Home Best of Interview Fatoumata Diawara

Le sens du partage

© Alun Be

D’abord reconnue en tant qu’actrice au Mali, elle a ensuite interprété la sorcière dans la comédie musicale Kirikou et Karaba, d’après l’oeuvre de Michel Ocelot. Elle fut aussi à l’affiche du multi-césarisé Timbuktu d’Abderrahmane Sissako… Mais Fatoumata Diawara est surtout une (grande) voix, qui outrepasse les frontières, géographiques ou musicales. Elle a ainsi collaboré avec Lauryn Hill, Herbie Hancock, Matthieu Chedid, Dee Dee Bridgewater, Paul McCartney ou encore Damon Albarn, qu’elle retrouve aujourd’hui sur London Ko. Dans ce troisième album chanté en bambara, sa langue maternelle, elle parle d’espoir, de fierté, alliant sonorités africaines et pop occidentale. Rencontre avec une diva solaire.

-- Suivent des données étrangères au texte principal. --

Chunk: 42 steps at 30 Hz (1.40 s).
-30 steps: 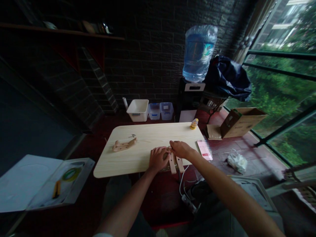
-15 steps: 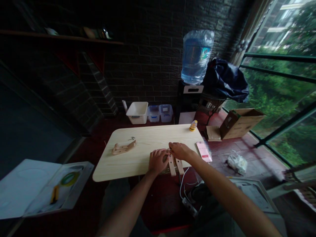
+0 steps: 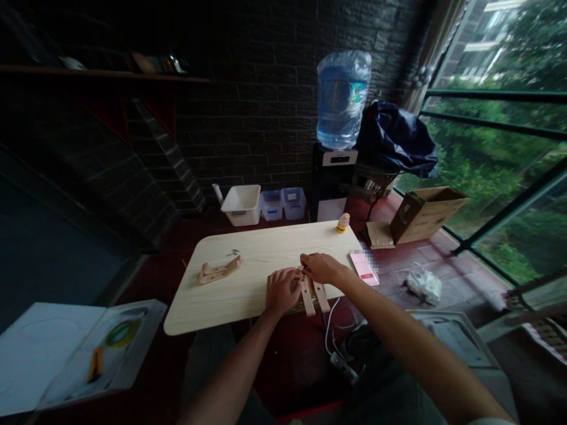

Pourquoi avez-vous intitulé cet album London Ko ? Ce titre symbolise la fusion entre Londres et Bamako et ma connexion avec Damon Albarn en particulier. Il traduit la rencontre entre la musique traditionnelle africaine, le blues et la pop, entre autres.

Comment avez-vous travaillé avec Damon Albarn ? Il a co-réalisé six morceaux, mais sa patte est omniprésente sur le disque. On a commencé à enregistrer les premiers morceaux de London Ko l’an dernier, parallèlement à notre collaboration pour un opéra mis en scène par Abderrahmane Sissako. D’une façon générale, on a composé beaucoup de chansons à deux. On s’entend bien ! C’est la première fois que je laisse autant de place à un musicien sur l’un de mes albums.

Concrètement, comment s’est déroulé l’enregistrement ? Damon m’a invitée à rejoindre Gorillaz pour une vingtaine de dates aux États-Unis et en Europe. Dès que nous avions un peu de temps, nous allions en studio. Une vraie complicité s’est installée entre nous.

Au-delà de Damon Albarn, cet album accueille beaucoup d’autres artistes, n’est-ce pas ? Oui, et c’est la première fois que j’invite autant de monde sur un projet personnel. Peut-être qu’avant j’essayais de me protéger ou de préserver le fragile patrimoine de la musique malienne.

Comment maintenez-vous ce lien ? Mes chansons reflètent mon identité. Je vis désormais en Europe mais je garde un pied en Afrique grâce à ma musique. Je chante d’ailleurs dans ma langue natale pour maintenir ce lien fort.

Comment avez-vous choisi les artistes figurant sur votre album ? J’ai privilégié des personnes qui m’avaient déjà invitée, en qui j’ai confiance, comme Matthieu Chedid ou Roberto Fonseca. J’ai beaucoup pleuré sur Sete, une magnifique chanson d’amour proposée par Matthieu, pour laquelle j’ai eu la chance d’accueillir le Brooklyn Youth Chorus, un choeur d’enfants de New York.

© Alun Be

© Alun Be

Comment présenteriez-vous cet album ? Il est comme un bilan de tout ce que j’ai retenu et appris de mes différentes collaborations. Elles m’ont forgée et changé ma vision de la musique, désormais sans aucune barrière.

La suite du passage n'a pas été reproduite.